→ TRY IT
Word for word, give the listing below again.

→ RECORDS FOR PROCESSING

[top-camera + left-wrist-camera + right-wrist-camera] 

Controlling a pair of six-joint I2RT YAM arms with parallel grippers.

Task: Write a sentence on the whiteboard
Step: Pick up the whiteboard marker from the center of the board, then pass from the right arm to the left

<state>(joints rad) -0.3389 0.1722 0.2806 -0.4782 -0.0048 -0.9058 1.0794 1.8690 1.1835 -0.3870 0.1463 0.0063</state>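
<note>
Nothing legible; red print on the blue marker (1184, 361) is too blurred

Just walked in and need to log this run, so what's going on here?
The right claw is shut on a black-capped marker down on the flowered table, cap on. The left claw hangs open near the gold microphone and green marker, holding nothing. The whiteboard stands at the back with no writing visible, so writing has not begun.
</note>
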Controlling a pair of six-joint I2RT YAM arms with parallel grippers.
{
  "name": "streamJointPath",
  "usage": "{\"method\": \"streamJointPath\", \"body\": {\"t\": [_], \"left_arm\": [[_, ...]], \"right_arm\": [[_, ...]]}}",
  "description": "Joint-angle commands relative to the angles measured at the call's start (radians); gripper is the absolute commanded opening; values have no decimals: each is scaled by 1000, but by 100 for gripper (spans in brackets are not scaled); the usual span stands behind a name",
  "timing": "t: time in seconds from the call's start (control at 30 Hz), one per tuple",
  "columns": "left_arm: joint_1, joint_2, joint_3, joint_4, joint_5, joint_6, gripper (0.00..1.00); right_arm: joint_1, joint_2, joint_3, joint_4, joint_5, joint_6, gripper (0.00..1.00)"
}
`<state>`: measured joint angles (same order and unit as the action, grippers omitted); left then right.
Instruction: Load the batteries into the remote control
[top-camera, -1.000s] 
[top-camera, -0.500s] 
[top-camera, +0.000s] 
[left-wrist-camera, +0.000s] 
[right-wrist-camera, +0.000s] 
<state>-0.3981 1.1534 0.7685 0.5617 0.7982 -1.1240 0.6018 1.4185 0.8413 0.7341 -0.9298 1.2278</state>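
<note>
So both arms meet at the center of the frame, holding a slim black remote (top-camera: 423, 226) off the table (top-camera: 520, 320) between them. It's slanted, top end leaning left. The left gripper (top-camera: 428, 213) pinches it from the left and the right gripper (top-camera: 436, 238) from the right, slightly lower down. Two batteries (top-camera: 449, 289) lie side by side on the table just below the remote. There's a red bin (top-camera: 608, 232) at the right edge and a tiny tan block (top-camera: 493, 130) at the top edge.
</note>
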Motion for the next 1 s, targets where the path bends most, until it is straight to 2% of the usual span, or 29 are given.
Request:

→ TASK SOLUTION
[top-camera + left-wrist-camera + right-wrist-camera] 

Controlling a pair of six-joint I2RT YAM arms with parallel grippers.

Task: Write a sentence on the whiteboard
Step: Pick up the whiteboard marker from the center of the board, then pass from the right arm to the left

<state>(joints rad) -0.3389 0.1722 0.2806 -0.4782 -0.0048 -0.9058 1.0794 1.8690 1.1835 -0.3870 0.1463 0.0063</state>
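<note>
Nothing legible; red print on the blue marker (1184, 361) is too blurred

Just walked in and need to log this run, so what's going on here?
The right claw is shut on a black-capped marker down on the flowered table, cap on. The left claw hangs open near the gold microphone and green marker, holding nothing. The whiteboard stands at the back with no writing visible, so writing has not begun.
</note>
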Controlling a pair of six-joint I2RT YAM arms with parallel grippers.
{
  "name": "streamJointPath",
  "usage": "{\"method\": \"streamJointPath\", \"body\": {\"t\": [_], \"left_arm\": [[_, ...]], \"right_arm\": [[_, ...]]}}",
  "description": "Joint-angle commands relative to the angles measured at the call's start (radians); gripper is the absolute commanded opening; values have no decimals: each is scaled by 1000, but by 100 for gripper (spans in brackets are not scaled); the usual span stands behind a name",
  "timing": "t: time in seconds from the call's start (control at 30 Hz), one per tuple",
  "columns": "left_arm: joint_1, joint_2, joint_3, joint_4, joint_5, joint_6, gripper (0.00..1.00); right_arm: joint_1, joint_2, joint_3, joint_4, joint_5, joint_6, gripper (0.00..1.00)"
}
`<state>`: measured joint angles (same order and unit as the action, grippers omitted); left then right.
Instruction: Load the batteries into the remote control
[top-camera, -1.000s] 
[top-camera, -0.500s] 
[top-camera, +0.000s] 
[left-wrist-camera, +0.000s] 
[right-wrist-camera, +0.000s] 
<state>-0.3981 1.1534 0.7685 0.5617 0.7982 -1.1240 0.6018 1.4185 0.8413 0.7341 -0.9298 1.2278</state>
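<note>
So both arms meet at the center of the frame, holding a slim black remote (top-camera: 423, 226) off the table (top-camera: 520, 320) between them. It's slanted, top end leaning left. The left gripper (top-camera: 428, 213) pinches it from the left and the right gripper (top-camera: 436, 238) from the right, slightly lower down. Two batteries (top-camera: 449, 289) lie side by side on the table just below the remote. There's a red bin (top-camera: 608, 232) at the right edge and a tiny tan block (top-camera: 493, 130) at the top edge.
</note>
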Motion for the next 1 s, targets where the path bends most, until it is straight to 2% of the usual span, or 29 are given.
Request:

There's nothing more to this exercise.